I’m here to grab life by the clown nose
I’ve made it a sacred practice to speak
my mind and
my daily breathwork is laughter
So perhaps I’m living proof that
you don’t have to pipe down at all
to find inner peace”
It may not be Dante or Shakespeare but this poem resonates with me.
Why shouldn’t every day for the rest of the year be about spreading fresh parmigiano all over life? In excess. Whenever desired. With no time or portion control. It makes us happy, keeps us healthy, and adds flavor to anything dull.
And, furthermore, may my daily breathwork always be laughter. Namaste. All those truly special in my life make me laugh until my sides ache. I don’t have time or patience for the overly serious.
And, for the record, piping down will never ensure my inner peace. Word.
Let’s make 2023 about sprinkling parmigiano over life, and breathing laughter into it.
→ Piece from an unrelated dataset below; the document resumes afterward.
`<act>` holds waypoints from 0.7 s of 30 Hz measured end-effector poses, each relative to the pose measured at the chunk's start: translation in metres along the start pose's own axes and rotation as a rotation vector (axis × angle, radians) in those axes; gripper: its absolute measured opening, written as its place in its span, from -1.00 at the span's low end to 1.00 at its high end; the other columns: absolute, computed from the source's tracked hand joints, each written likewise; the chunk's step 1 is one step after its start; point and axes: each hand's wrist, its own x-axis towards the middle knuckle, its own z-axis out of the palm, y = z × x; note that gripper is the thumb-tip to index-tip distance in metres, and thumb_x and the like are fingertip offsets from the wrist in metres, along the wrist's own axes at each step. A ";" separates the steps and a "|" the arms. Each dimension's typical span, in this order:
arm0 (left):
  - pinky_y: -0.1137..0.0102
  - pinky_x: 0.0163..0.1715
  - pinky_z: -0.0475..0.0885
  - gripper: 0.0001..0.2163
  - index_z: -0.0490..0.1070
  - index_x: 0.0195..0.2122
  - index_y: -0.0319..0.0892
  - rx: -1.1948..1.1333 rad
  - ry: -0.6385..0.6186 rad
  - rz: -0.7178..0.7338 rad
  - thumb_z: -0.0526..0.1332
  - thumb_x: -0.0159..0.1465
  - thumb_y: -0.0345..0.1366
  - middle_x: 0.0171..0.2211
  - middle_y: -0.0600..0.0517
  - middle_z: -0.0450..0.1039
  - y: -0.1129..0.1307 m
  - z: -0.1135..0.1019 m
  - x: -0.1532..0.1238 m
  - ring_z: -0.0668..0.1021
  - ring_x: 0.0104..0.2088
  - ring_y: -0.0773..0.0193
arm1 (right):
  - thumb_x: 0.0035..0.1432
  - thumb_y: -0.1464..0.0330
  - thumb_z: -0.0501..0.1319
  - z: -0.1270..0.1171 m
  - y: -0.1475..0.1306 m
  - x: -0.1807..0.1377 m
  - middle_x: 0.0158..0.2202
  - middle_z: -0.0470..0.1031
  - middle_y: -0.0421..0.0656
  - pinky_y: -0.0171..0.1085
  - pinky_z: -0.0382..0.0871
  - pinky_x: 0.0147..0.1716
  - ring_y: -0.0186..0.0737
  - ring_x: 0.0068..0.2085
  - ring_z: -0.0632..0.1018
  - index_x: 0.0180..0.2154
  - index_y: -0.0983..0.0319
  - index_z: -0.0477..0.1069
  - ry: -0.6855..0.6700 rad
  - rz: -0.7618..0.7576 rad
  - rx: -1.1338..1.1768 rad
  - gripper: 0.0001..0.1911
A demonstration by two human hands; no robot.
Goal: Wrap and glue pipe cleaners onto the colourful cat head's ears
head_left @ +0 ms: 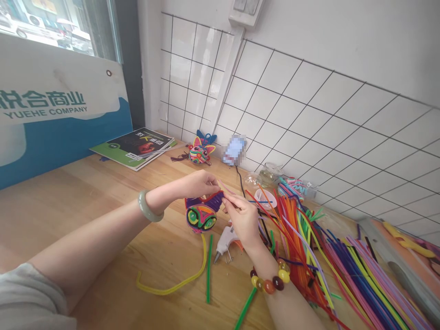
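Note:
A small pipe-cleaner animal head (201, 218) hangs between my hands over the wooden table, with green eyes, orange and pink trim and purple ears. My left hand (202, 184), a pale green bangle on its wrist, is closed at the top of one purple ear (215, 200). Thumb and fingers of my right hand (243, 215) pinch that ear's outer tip. A thin pink strand shows by the fingertips; which hand holds it I cannot tell. Below my right hand lies a white glue gun (227, 239). A yellow pipe cleaner (178, 288) and a green pipe cleaner (209, 270) lie nearer me.
Many coloured pipe cleaners (364, 270) spread across the right side. A finished cat-like head (198, 153) and a phone (234, 150) stand by the gridded wall. Books (134, 146) lie at the back left beside a printed board (62, 137). A black cable (239, 176) runs behind my hands.

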 end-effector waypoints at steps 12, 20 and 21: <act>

Indeed a resounding one.
I just sprinkled a little parm over this newsletter and laughed at it. I hope you will, too.
Impareggiabile, come sempre. Evviva il parmigiano! evviva le parole! evviva i vestiti che stanno stretti e i capelli che non sono a posto! Evviva Sheila, che continuo a leggere
Great piece, Sheila, brought a dawn smile to my face. But for me November is way worse than January. There is little hope in November, with the prospect of weeks of shortening days, the obligation to be happy about Christmas consumerism, and an air filled with fug and bugs and coughs and colds. At least in January there is hope: it’s a start rather than an end, a little more Vitamin D in the atmosphere each day… and the chance you might see a snowdrop peeping out of the frozen earth.